The professor was previously a special education preschool teacher in a public school, working with about ten students at a time, and the perpetrator was one of her students when he was four years old. She describes him fondly as “withdrawn, quiet, shy, and very sweet.” She continues: “He would hide under his mom’s skirt. He didn’t like playing with other children, and there was a sadness about him. He had some speech and language delays; I think English was his second language.”
The perpetrator’s mom would always drop him off at preschool each morning, so the professor got to know her pretty well. She remembers one morning when the mother came to the school with the perpetrator and his younger brother; the mother was crying and visibly upset. The professor is calm as she recalls the moment. “Her husband had held a knife to her throat and threatened to kill her and the two boys. I suggested that she go to a nearby shelter for battered women.” The professor is quiet for a moment.
“Did she go?” Jill asks.
“She went.

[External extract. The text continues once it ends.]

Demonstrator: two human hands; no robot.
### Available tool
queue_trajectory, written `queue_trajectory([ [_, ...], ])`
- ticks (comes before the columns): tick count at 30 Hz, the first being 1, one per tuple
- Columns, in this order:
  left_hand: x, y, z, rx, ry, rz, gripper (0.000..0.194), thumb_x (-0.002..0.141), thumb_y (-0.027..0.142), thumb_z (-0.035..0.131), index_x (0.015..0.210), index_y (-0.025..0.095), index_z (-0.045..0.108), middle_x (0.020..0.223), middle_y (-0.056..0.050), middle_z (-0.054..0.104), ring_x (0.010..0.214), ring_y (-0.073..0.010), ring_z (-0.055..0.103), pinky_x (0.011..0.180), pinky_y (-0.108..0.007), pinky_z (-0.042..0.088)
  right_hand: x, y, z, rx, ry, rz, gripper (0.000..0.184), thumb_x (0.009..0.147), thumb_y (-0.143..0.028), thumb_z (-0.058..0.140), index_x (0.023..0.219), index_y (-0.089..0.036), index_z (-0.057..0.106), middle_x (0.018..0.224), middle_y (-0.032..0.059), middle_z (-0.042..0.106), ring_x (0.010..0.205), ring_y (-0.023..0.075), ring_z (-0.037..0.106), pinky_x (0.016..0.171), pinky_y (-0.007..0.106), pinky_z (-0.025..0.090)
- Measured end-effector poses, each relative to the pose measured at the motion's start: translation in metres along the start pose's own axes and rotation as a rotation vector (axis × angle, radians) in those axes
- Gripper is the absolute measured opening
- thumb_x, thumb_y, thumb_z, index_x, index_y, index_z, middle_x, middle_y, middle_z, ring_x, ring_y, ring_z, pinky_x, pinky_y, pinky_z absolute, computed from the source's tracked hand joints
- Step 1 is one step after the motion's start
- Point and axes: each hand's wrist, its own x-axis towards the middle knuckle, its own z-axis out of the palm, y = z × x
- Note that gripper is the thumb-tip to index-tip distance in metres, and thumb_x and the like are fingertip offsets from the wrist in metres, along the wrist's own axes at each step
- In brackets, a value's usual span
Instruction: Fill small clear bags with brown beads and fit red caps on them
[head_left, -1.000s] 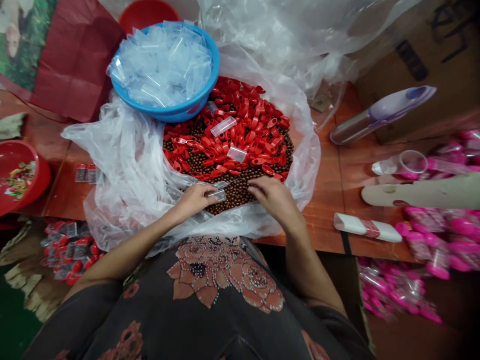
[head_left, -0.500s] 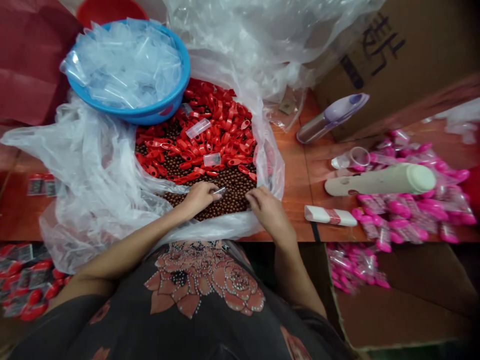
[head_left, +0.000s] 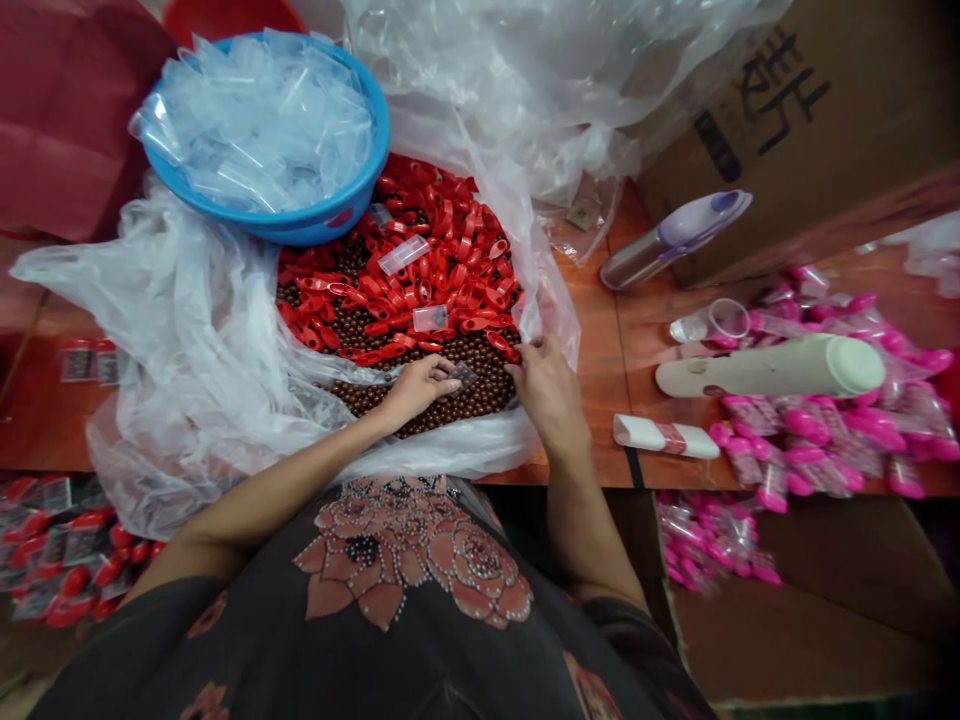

I think she actually ended up staying there for a few months, b
ut she eventually went back to him.”
Twenty years later, the professor was waiting in an airport, passively watching CNN on a television, when she saw that there’d been a horrific incident at the college where she worked. Someone had gone on a shooting spree, killing six people.
“He even sprayed bullets into a room of the library where students and staff were crouching. Can you imagine the horror?” She describes the moment she made the connection: “I was back at home a day or so later when the news released his name and his picture. I recognized him immediately. I was in shock. He was so quiet. So sweet-tempered. He was adorable. He wouldn’t hurt a fly.”
With time to reflect, the professor has become more convinced that the schools failed him—and that perhaps she did, too. “I never checked back in with his mom to see how she was doing. He needed a social worker to follow up. The mother did, too. The school needed to really help that family in an aggressive way. That moment was so critical—and she reached out to the school for help. To me. She was crying out for help, and we sent her away. I had no training in how to deal with that situation.”
“Was there a reporting system? Did you document it anywhere?” Jill wonders.
She shakes her head, “No. I didn’t report it to anyone.” She feels the weight of the missed opportunity. “The supports are out there, but they are all in their different silos. Yes, the system is broken. But part of me thinks this is simple. Why wasn’t this documented? We need one person to gather this information about our kids. One person to keep track of which kids are experiencing toxic stress, so they don’t keep falling through the cracks like this. Someone has to be the one to step in.”